Having made these general observations regarding the actual wording of r 93(1), I must next direct my attention to the issue of critical substance regarding this part of the case: can it be said that the presence of Mr. Karpal Singh is required by this court for the purpose of conducting the defence of Sim Kee Guan?
In my view, I can only answer this question in the affirmative if I am satisfied that Mr. Karpal Singh’s attendance in court for the purpose stated is necessary in order to arrive at a just decision in the case.
Now, it has not even been alleged that the trial of Sim Kee Guan will involve difficult questions of law but, even if it does, can it be said, that for the purpose of conducting his defence, Mr. Karpal Singh possesses experience of a nature not available amongst advocates and solicitors in Malaysia? With respect, I would say “No”.

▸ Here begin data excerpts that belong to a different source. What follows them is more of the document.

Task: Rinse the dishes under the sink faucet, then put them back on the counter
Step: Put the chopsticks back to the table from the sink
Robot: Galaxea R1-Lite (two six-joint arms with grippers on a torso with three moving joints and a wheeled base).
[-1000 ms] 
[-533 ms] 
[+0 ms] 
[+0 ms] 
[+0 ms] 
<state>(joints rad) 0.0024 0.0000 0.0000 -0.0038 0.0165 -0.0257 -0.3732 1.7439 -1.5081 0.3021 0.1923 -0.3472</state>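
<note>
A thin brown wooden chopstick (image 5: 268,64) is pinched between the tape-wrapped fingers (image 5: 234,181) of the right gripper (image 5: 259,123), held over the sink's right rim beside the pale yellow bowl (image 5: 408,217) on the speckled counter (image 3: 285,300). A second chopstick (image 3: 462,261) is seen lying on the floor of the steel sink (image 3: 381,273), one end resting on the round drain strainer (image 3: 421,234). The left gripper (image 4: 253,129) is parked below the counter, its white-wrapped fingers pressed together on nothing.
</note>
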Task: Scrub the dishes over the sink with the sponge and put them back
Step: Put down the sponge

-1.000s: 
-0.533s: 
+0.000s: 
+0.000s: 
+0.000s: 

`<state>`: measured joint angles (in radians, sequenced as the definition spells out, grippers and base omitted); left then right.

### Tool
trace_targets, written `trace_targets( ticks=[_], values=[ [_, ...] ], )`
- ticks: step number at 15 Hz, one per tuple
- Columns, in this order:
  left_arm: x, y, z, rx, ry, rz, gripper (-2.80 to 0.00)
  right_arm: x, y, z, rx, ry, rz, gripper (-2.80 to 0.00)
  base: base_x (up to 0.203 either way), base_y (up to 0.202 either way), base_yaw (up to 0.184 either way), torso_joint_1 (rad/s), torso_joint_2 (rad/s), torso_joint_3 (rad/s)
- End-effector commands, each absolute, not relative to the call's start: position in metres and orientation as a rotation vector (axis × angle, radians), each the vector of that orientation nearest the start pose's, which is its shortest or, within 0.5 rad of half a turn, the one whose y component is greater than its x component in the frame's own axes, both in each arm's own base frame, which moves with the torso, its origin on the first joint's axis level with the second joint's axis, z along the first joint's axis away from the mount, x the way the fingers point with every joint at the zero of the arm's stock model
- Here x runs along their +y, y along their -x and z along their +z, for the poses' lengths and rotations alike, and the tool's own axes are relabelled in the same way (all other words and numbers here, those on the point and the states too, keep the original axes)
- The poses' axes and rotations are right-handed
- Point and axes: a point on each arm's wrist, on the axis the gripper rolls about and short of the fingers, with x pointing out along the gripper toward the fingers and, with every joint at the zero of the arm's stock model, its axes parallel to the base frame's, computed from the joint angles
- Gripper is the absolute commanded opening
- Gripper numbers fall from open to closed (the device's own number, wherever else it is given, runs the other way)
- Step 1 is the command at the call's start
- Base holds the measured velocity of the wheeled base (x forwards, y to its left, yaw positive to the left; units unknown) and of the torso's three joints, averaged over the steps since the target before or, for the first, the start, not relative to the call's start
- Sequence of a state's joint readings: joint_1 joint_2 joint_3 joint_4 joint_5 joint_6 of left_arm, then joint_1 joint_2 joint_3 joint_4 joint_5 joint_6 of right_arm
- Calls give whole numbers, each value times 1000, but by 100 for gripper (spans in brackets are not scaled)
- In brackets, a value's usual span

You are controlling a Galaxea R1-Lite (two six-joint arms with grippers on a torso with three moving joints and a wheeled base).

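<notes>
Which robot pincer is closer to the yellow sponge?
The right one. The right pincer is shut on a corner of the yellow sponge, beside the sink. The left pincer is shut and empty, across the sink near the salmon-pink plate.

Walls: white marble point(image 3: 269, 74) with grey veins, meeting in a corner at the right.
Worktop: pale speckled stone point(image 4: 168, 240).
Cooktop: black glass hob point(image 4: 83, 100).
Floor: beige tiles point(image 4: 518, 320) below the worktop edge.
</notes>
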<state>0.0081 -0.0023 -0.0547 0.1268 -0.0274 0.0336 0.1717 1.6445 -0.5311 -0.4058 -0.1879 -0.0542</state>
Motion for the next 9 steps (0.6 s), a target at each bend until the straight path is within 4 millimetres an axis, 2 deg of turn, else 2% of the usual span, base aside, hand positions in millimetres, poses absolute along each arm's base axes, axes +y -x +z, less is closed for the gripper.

It follows, then, that the condition precedent for invoking the power to order production of a detained person under r 93(1), namely, that his presence must be “required by the court”, not having been satisfied, I must answer the subsidiary question posed above in the negative.
A final point needs to be made. In Government of Malaysia v Lim Kit Siang [1988] 2 MLJ 12, Mr. Karpal Singh, although under detention, did appear as counsel for the respondent but this was not pursuant to an order of court under r 93(1) but by reason of an order made by the Minister of Home Affairs under s 18 of the Act which gives the latter a wide discretion to order the production of a detainee. Lim Kit Siang [1988] 2 MLJ 12 is therefore, distinguishable.
In all the circumstances, I have no discretion in the matter, and so, this application is dismissed. Application dismissed
Cases
Palaniappa Chettiar v Arunasalam Chettiar FM Civil Appeal No 34/1958 (quoted in [1961] MLJ xxxiii (Practice Note); Naresh v Kanai Lal AIR [1952] Cal 852; Watney Mann Ltd v Langley [1963] 3 All ER 967; Government of Malaysia v Lim Kit Siang [1988] 2 MLJ 12
Legislations
Federal Constitution: Art.5(3)
Criminal Procedure Code (FMS Cap 6): s.255
Internal Security Act (Detained Persons) Rules 1960: rule 93(1)
Representations
Manjit Singh (S Asamaley with him) for the applicant/accused.
Bazain Idris (DPP) for the Public Prosecutor.